Archive for the ‘Online activism’ Category

Linking online war to real war

May 24, 2007

For me, blogging and getting interested in politics came about the same time. My ideas and outrage at the way the world was going seemed to find an outlet in a blog that was originally meant to be a news source for my writer’s website. And as such, I have a soft spot for online activism.

The Internet is a rapidly growing medium and the media is seeing a shift in the way we read news. Slowly, the profit-hungry media corporations are losing a grip on the monopoly of news and knowledge that they hold so important to keeping the political current flowing in their direction. Blogs and independent online journalists seem to be gaining a hearing amongst those looking for alternative sources of news and increasingly, online gaming has even been tapped into by a dedicated band of activists looking to get their message heard.

One such activist is Joseph DeLappe, who has intervened into a multiplayer military simulator, America’s Army with the pseudonym ‘dead-in-iraq.’ America’s Army is an online multiplayer game funded by the U.S. Pentagon with the aim of recruiting gamers into the army to fight a war DeLappe is against.

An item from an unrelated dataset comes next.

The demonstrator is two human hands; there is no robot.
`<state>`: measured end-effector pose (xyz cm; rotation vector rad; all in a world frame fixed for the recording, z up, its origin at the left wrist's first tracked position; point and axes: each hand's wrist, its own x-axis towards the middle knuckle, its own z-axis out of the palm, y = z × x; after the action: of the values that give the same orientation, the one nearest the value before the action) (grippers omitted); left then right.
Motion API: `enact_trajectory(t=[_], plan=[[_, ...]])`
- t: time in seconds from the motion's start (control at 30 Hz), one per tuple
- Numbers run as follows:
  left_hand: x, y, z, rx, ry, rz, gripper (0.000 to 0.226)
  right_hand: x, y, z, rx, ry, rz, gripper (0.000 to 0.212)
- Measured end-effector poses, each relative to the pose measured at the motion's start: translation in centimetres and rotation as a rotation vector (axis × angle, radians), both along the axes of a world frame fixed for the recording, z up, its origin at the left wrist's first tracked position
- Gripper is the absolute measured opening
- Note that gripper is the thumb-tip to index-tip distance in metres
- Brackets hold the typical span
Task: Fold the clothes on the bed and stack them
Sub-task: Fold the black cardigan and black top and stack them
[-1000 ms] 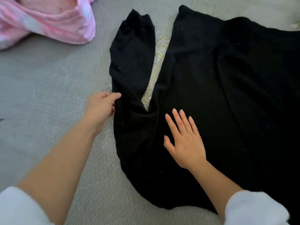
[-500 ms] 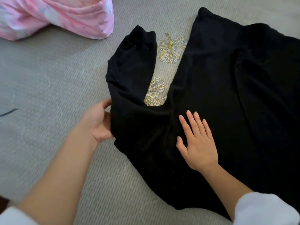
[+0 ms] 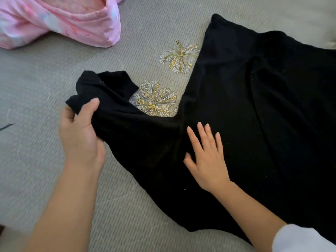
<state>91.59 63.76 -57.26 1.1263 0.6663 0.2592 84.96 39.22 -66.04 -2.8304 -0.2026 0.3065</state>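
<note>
A black long-sleeved garment (image 3: 254, 110) lies spread over the right half of the grey bed (image 3: 36, 84). Its left sleeve (image 3: 112, 99) is lifted and bunched, the cuff folded back toward the body. My left hand (image 3: 81, 131) grips that sleeve, thumb on top of the cloth. My right hand (image 3: 207, 155) lies flat with fingers spread on the garment near the armpit, pressing it down.
A crumpled pink garment (image 3: 60, 20) sits at the top left of the bed. Two printed yellow flowers (image 3: 156, 99) on the cover show between sleeve and body. White cloth (image 3: 327, 24) lies at the far right edge.
My left hand has taken hold of the sleeve and lifted it off the bed, bunching it and pulling it down and left. My right hand stays flat on the garment.
</note>
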Motion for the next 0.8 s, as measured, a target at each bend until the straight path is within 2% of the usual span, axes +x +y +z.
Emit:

As soon as he enters the game, he enters a command to drop his weapon and as an allusion to the cannon fodder that civilians are turned into in Iraq, he offers himself to be killed with no means of defence. Then, as the session continues, he begins to type names of the 3,500 American soldiers that have been killed in Iraq since Bush invaded on the basis of lies. He has taken screen shots and posted them to his website to record his protest.

The unique intervention manages to piss off a lot of right-wing gamers as they’re confronted with the names of people who’ve been economically drafted to die for their fucked cause. But it also confronts those who’ve been sucked into the idea that this is all just a game and sucked into going into the real deal, killing real people and risking their real life.

It’s the ability of reaching people online and making a connection to the real world that makes DeLappe’s intervention so powerful. Also, for other anti-war activists and those against the war, it’s inspiring to hear that activism can find outlets in so many creative ways and that it might inspire others to get active.